Here is a brewery for sale in the Canberra area. 

http://www.hotelbrokers.com.au/listing85.html

They want $170,000 + GST and some other costs to repair some goods. 

Maybe a new must tun for the wife? Or a new metre long thermometer?

Cheers,

Reece


----------



## Linz (31/1/07)

Thats not the old Braidwood brewery equip is it????

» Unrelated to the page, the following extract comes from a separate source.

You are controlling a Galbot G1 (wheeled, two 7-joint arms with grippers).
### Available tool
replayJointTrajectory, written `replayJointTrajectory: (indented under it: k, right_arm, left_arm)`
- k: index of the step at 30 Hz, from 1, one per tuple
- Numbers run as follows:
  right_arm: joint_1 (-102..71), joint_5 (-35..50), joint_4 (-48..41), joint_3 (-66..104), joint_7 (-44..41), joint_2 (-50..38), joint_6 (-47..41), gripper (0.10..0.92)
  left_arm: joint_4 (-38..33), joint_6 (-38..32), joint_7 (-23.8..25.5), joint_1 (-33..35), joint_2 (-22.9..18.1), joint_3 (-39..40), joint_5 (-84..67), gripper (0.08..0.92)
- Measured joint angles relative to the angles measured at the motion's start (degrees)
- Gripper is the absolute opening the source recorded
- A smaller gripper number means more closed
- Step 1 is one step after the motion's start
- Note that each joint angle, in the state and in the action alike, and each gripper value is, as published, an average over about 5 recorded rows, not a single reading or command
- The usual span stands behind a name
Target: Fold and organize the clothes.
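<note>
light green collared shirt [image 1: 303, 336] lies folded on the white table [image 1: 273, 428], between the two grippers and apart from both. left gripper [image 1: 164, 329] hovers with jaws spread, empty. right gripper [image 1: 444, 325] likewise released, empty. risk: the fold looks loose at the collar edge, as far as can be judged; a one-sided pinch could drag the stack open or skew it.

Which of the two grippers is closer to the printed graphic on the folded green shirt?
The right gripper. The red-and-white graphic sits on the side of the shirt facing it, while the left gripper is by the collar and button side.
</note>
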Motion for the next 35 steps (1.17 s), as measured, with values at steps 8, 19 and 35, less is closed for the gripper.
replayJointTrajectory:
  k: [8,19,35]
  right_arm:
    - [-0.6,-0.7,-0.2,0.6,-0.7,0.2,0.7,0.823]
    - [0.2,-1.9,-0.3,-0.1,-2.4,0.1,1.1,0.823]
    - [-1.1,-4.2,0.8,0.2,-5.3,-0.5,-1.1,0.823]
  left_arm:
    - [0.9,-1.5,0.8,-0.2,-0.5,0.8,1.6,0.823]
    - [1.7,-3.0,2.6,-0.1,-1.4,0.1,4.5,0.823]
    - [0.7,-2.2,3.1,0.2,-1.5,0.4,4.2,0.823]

Heard that someone in ACT bought it???


----------



## /// (31/1/07)

Linz said:


> Thats not the old Braidwood brewery equip is it????
> Heard that someone in ACT bought it???



Sadly looks like it!

Scotty


----------



## sluggerdog (31/1/07)

Link doesn't work for me?


----------



## Linz (31/1/07)

I didnt get pics up???

how do you do that????


----------



## bigfridge (31/1/07)

Linz said:


> I didnt get pics up???
> 
> how do you do that????



You have to contact the brokers for pics and further details.

Dave


----------



## Tim (4/9/08)

It must not have sold. It is up for sale again. 
Ebay Linky

Bargain at $18K


----------



## Tanga (5/9/08)

Tim said:


> It must not have sold. It is up for sale again.
> Ebay Linky
> 
> Bargain at $18K



Wow, if anyone's looking to run their own micro that looks like it. Cheaper than a lot of cars, wonder why they're selling.


----------



## gap (5/9/08)

See Ebay V5 thread.


----------



## mikem108 (5/9/08)

C'mon ISBers if we all pony up a couple of grand..........


----------



## stowaway (5/9/08)

mikem108 said:


> C'mon ISBers if we all pony up a couple of grand..........




I'd buy it but i dont think it'll fit in my garage.


----------



## winkle (5/9/08)

stowaway said:


> I'd buy it but i dont think it'll fit in my garage.



I reckon I could squeeze it into mine but it would cut down the case swap sleeping space


----------



## spog (5/9/08)

braidwood brewery ? whats the history on it.
just curious .......cheers.....spog.....


----------